Recently Scott Adams pointed out that Mark Zuckerberg of Facebook invested 10’s of millions in changing the voting rules in many places to increase the % of people voting. That you might see this as a driving factor in why certain places saw unprecedented voting, which tipped the balance to Zombie Joe instead of Orange Man Bad. (Now I happen to think that unprecedented levels of cheating had something to do with this as well but am willing to see MZ’s contribution as having a large, perhaps overwhelming effect… perhaps by making cheating easier?)

So Scott Adams said, (roughly) maybe Mark Zuckerberg’s is really the only vote that counted in this last election. Please note that Scott Adam’s is purposefully hyperbolic in many cases to get his thoughts to stick ‘directionally’ (which is how he sees a lot of Trump’s messaging on Twitter.)

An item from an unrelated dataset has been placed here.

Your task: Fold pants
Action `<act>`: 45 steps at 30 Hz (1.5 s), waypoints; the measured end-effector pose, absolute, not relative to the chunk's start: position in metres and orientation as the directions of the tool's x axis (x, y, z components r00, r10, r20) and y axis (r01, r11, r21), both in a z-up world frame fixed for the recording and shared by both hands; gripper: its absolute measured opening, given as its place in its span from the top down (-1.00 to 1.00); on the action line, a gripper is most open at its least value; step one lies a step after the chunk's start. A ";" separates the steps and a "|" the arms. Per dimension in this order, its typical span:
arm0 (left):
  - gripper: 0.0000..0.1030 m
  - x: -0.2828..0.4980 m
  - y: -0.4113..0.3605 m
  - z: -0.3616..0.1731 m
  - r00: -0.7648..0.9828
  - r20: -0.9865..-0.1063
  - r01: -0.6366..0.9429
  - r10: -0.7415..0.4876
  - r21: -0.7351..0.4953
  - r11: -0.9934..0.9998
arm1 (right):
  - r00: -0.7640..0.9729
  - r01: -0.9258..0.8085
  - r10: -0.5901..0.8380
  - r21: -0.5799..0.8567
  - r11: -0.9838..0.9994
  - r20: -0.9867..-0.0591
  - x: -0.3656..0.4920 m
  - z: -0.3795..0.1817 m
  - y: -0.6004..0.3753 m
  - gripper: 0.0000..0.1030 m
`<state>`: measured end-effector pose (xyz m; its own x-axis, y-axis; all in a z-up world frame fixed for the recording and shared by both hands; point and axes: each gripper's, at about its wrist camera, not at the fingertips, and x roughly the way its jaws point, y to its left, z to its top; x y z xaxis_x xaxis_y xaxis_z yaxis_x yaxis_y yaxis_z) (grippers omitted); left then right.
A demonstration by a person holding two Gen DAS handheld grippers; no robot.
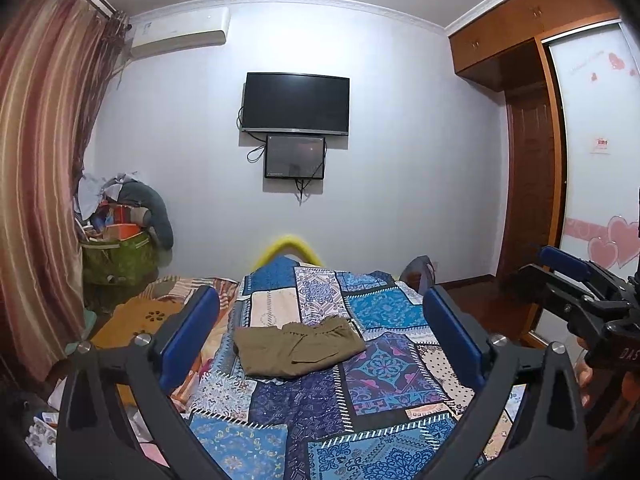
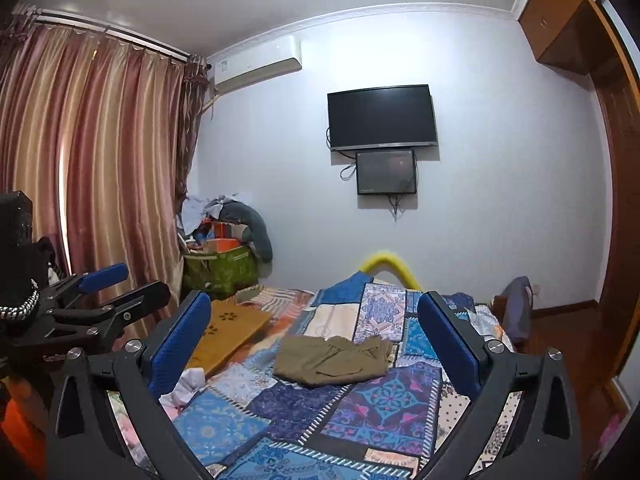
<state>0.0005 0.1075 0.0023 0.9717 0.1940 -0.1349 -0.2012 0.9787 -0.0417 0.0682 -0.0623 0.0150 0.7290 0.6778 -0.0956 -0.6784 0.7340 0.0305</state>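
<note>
Two tongs wide apart; "DAS" on right tongs (image 1: 560, 280); pants (image 1: 298, 346) folded.

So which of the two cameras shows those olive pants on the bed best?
The left wrist view: the olive pants lie centred between its fingers, their folded outline fully visible on the patchwork bedspread. The right wrist view shows them whole too, but more from the side.

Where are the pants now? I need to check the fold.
The olive pants lie folded mid-bed on the patchwork quilt, right of the yellow board, untouched.
</note>
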 end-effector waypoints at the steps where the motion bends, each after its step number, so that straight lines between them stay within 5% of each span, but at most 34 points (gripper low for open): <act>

What has evolved in the Post Cold War west is a form of Oligarchy with a surface wash of Republican representative democracy. The forms that Japan, Korea, Europe, even Russia and China took on are in essence what we have evolved to. You could say that the US was ALWAYS this way to some significant extent. With the Oligarchs jousting, politely’ each other and to a large extent, ‘following the will of the people.’ And if that then those other states maybe saw this more clearly than ‘we’ did and followed along since it clearly left the Oligarchs in charge while also providing them a safety buffer against the pitchforks and tiki torches.

If this is the future (and maybe it explains the past?) then one has to hope that the oligarchs who manipulate (for that is what it is) the people’s thinking have the best interests of the country in mind and are smart enough to know what that is before the results of past actions come to fruition. Because the rest of us are going to be suffering when the ‘best minds’ screw up.